L'équipe s'est concentrée sur trois principaux types de thérapie par la nature : le jardinage (travailler avec les plantes), la thérapie par la forêt (marcher dans les bois) et la thérapie bleue (être près de l'eau). Ils ont réuni 25 experts pour le premier tour de vote. Ce n'étaient pas des gens au hasard ; c'étaient principalement des femmes, beaucoup possédant des diplômes avancés, et la plupart avaient passé des années à travailler dans la recherche ou à diriger ces programmes de nature. Lorsqu'ils sont arrivés au second tour, 19 d'entre eux sont revenus voter à nouveau, mais cette fois, ils n'ont voté que sur les idées liées au jardinage car il n'y avait pas assez d'experts dans les deux autres catégories pour parvenir à un accord clair.

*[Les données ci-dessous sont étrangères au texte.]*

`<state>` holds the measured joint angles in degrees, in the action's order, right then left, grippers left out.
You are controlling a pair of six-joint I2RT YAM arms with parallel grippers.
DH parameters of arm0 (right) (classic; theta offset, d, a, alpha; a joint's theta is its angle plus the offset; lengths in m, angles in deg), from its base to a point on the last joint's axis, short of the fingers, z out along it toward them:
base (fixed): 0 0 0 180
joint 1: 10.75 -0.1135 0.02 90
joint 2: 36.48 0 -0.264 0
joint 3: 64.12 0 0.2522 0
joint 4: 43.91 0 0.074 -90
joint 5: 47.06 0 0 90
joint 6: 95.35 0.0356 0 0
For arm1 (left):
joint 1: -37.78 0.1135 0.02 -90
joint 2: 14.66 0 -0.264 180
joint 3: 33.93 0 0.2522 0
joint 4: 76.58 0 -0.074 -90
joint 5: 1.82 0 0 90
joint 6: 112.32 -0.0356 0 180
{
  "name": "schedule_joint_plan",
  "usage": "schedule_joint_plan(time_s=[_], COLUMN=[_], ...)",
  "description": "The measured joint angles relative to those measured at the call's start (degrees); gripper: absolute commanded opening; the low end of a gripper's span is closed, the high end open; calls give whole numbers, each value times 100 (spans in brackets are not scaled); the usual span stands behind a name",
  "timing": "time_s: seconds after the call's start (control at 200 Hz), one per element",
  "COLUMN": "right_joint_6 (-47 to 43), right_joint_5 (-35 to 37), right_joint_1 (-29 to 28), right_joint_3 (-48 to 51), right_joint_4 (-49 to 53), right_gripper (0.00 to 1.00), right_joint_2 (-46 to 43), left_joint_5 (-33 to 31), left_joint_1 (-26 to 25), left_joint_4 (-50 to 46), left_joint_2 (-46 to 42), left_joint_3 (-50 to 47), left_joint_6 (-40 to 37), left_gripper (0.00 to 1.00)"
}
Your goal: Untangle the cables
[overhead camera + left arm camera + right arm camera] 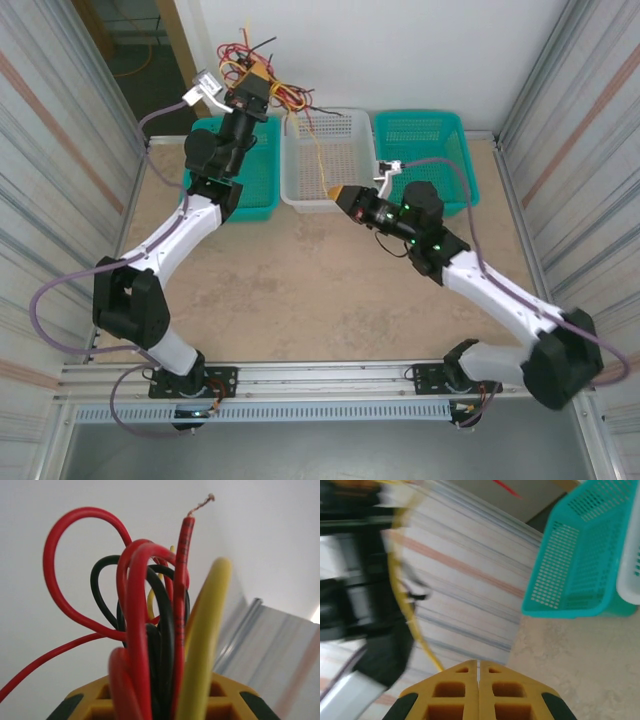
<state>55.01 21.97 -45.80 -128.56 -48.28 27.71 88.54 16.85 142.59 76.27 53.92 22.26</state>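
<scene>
The cables [262, 62] were held high above the far end of the table [300, 290], bunched in the left gripper [256, 78], whose ribbed yellow fingers were clamped on them. In the left wrist view the bundle [137, 630] was seen as smooth, glossy, round-sectioned wires in red, black and yellow, rising from between the fingers in tight loops that crossed one another. One straight red wire ended in a frayed, twisted bare tip [202, 502].

A single yellow wire [318, 160] was drawn out of the bundle and stretched down over the white mesh basket [300, 170] to the right gripper [338, 192], just at that basket's near rim. In the right wrist view, the gripper's [478, 680] blocky yellow fingers were pressed together with only a thin seam between them, and the yellow wire [427, 652] was pinched there, curving up and away to the left.

A teal perforated plastic basket [262, 190] was set on one side of the white one and another [440, 130] on the other. The table top was matt and beige, with a faintly mottled surface.
</scene>
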Motion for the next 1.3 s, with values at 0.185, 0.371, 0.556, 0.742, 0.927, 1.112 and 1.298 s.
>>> schedule_joint_plan(time_s=[0.185, 0.371, 0.556, 0.742, 0.927, 1.112, 1.298], right_joint_6=[-490, -820, -1064, -1167, -1158, -1134, -1130], right_joint_5=[302, 343, 286, -164, -855, -1410, -1744], right_joint_1=[44, 238, 852, 2107, 3143, 3974, 4457], right_joint_3=[-520, -1123, -1766, -2538, -3021, -3333, -3412], right_joint_4=[1082, 1836, 2597, 3112, 3394, 3434, 3335], right_gripper=[0, 0, 0, 0, 0, 0, 0], right_joint_2=[-962, -1106, -1108, -1073, -809, -334, 323], left_joint_5=[273, 466, 809, 1716, 3021, 4284, 5069], left_joint_1=[326, 348, 378, 455, 520, 573, 586], left_joint_4=[-426, -476, -494, -485, -566, -702, -160], left_joint_2=[2, -7, -66, -337, -793, -1244, -1261], left_joint_3=[-704, -885, -999, -1408, -1683, -1888, -2133], left_joint_6=[-48, -63, -59, 151, 271, 518, 1370], left_gripper=[0, 0, 0, 0, 0, 0, 0])
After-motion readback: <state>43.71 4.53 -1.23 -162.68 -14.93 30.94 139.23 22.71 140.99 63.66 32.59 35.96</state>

Voici à quoi ressemble leur carte. Les experts ont convenu que la thérapie par la nature n'est pas seulement « sortir dehors ». Pour que cela fonctionne vraiment, elle nécessite un guide formé, comme un coach ou un enseignant, qui sache comment aider les gens à se connecter à la nature. Cela peut se passer à l'intérieur ou à l'extérieur, et il ne s'agit pas seulement de regarder un arbre ; cela implique de faire des choses comme planter des graines, arroser ou marcher. La carte montre que lorsque les gens pratiquent ces activités, ils commencent à se sentir moins stressés, font plus d'exercice et se sentent plus connectés aux autres. Avec le temps, cela peut mener à des changements plus importants, comme le fait que les gens se sentent plus confiants dans la société et aident même à combler les lacunes de notre système de santé.
Cependant, la carte met également en évidence de gros obstacles. Les experts ont voté que les principaux éléments empêchant les gens d'accéder à cette aide sont l'argent (manque de financement), le fait de ne pas avoir d'endroit où aller (espace inadéquat) et le fait que les gens ne croient pas que cela fonctionne (idées reçues). Ils ont découvert que si une thérapie est trop coûteuse, ou si une personne n'a pas de bus pour se rendre à la forêt, la magie n'opère pas. Ils ont également noté que si les médecins ne reconnaissent pas la thérapie par la nature comme un véritable traitement médical, ils ne la prescriront pas, et les gens ne recevront pas l'aide dont ils ont besoin.
Le document suggère que pour que la thérapie par la nature puisse réellement corriger l'inégalité en matière de santé mentale, nous ne pouvons pas simplement planter quelques arbres et espérer que tout se passe bien. Nous avons besoin d'un plan systémique. Cela signifie s'assurer que les programmes sont gratuits ou peu coûteux, qu'ils sont situés près de là où les gens vivent, et que les médecins et le gouvernement leur font réellement confiance et les soutiennent. Les auteurs précisent que, bien que cette carte semble prometteuse, elle n'a pas encore été testée dans le monde réel. Ils suggèrent que nous devons tester ces idées pour voir si elles fonctionnent réellement. Mais le consensus est clair : la nature a le pouvoir de guérir, mais seulement si nous construisons les ponts qui permettent à tout le monde de la traverser. Sans résoudre les problèmes d'accès, le jardin reste un club privé, et l'écart de santé mentale reste béant.